= Islam Krasniqi =

Kosovan educational theorist and pedagogue

Islam Krasniqi (1942, Negroc, Drenas) is a Kosovan didactician, educational theorist, and university professor.

== Biography ==
Krasniqi was born in the village of Negroc near Drenas in 1942. Primary education began in his hometown, after which he completed the Prishtina Normal School. He continued his studies at the Faculty of Philosophy at the University of Pristina, while he obtained his master's degree at the Faculty of Philosophy, University of Zagreb in Croatia and his doctorate in 1985 at the Faculty of Philosophy of the University of Prishtina. Initially, he was a teacher in Arllat of Drenas, later teaching pedagogical subjects at the Normal Schools of Ferizaj and Pristina, at "Sami Frashëri" high school, and at the music high school in Pristina, as well as at "Skënderbeu" high school in Drenas. In 1972, he was accepted as an assistant at the Department of Pedagogy at the Faculty of Philosophy in Pristina. Until the end of his career, he taught in this department, but was also involved in the Pedagogical-Linguistic Section of Gjakova and Gjilan, in several faculties of the University of Pristina, at the University of Skopje and University of Tetovo, and ended up at the Fama College in Pristina. Meanwhile, he performed professional duties with responsibility. He was the head of the pedagogy department, dean of the Faculty of Philosophy, member of the State Council for the Development of Pre-University Curricula of Kosovo, etc.

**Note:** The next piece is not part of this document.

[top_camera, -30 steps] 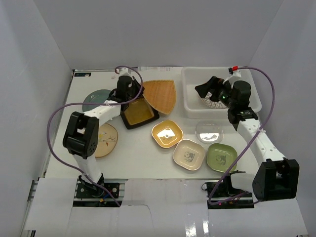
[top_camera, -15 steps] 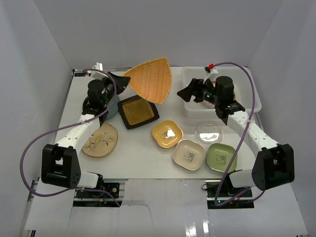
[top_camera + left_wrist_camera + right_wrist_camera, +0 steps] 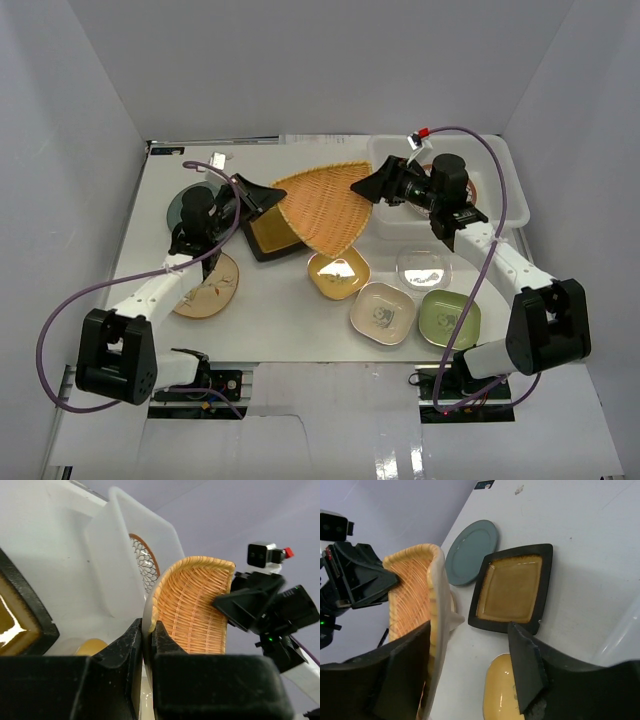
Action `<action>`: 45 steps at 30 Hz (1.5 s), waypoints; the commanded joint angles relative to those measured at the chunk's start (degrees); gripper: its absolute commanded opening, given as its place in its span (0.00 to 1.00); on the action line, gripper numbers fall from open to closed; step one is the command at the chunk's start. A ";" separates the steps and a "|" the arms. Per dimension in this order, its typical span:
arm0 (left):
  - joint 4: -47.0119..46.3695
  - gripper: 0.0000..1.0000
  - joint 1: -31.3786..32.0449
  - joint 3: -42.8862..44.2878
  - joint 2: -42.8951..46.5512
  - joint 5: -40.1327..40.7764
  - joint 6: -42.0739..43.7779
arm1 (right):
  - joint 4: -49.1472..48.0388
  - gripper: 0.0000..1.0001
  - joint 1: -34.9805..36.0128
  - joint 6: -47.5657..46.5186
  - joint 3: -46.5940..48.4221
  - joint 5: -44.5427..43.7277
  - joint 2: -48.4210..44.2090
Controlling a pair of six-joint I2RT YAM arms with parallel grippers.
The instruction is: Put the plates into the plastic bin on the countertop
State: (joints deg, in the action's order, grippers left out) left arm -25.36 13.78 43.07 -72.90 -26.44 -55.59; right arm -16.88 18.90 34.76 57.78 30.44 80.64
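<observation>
My left gripper [image 3: 258, 196] is shut on the left corner of the woven fan tray [image 3: 325, 208] and holds it tilted above the countertop [image 3: 280, 320]; the left wrist view shows the jaws pinching its rim [image 3: 148, 630]. My right gripper [image 3: 363, 187] is open at the tray's right edge. In the right wrist view [image 3: 470, 655] the tray's rim [image 3: 434, 605] lies just inside the left finger. The plastic bin [image 3: 515, 190] stands at the back right, with the petal-patterned plate [image 3: 145, 565] inside it.
On the countertop lie the black-rimmed yellow rectangle [image 3: 268, 236], teal plate [image 3: 182, 208], tan oval [image 3: 205, 290], yellow square [image 3: 338, 272], cream square [image 3: 383, 313], green square [image 3: 448, 318] and clear glass dish [image 3: 423, 266]. White walls close in three sides.
The left gripper has lifted the woven tray off the counter, then swung it right and down towards the bin. The right gripper has left the bin and moved left to the tray's edge.
</observation>
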 commanded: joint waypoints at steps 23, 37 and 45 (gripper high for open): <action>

He dealt with Albanian pedagogical methodology, didactics, and bibliography. He participated in conferences and scientific symposiums for study purposes, he stayed in various countries. He is the author or co-author of school and university texts. In various magazines and newspapers, he published dozens of works and also published several scientific-professional works.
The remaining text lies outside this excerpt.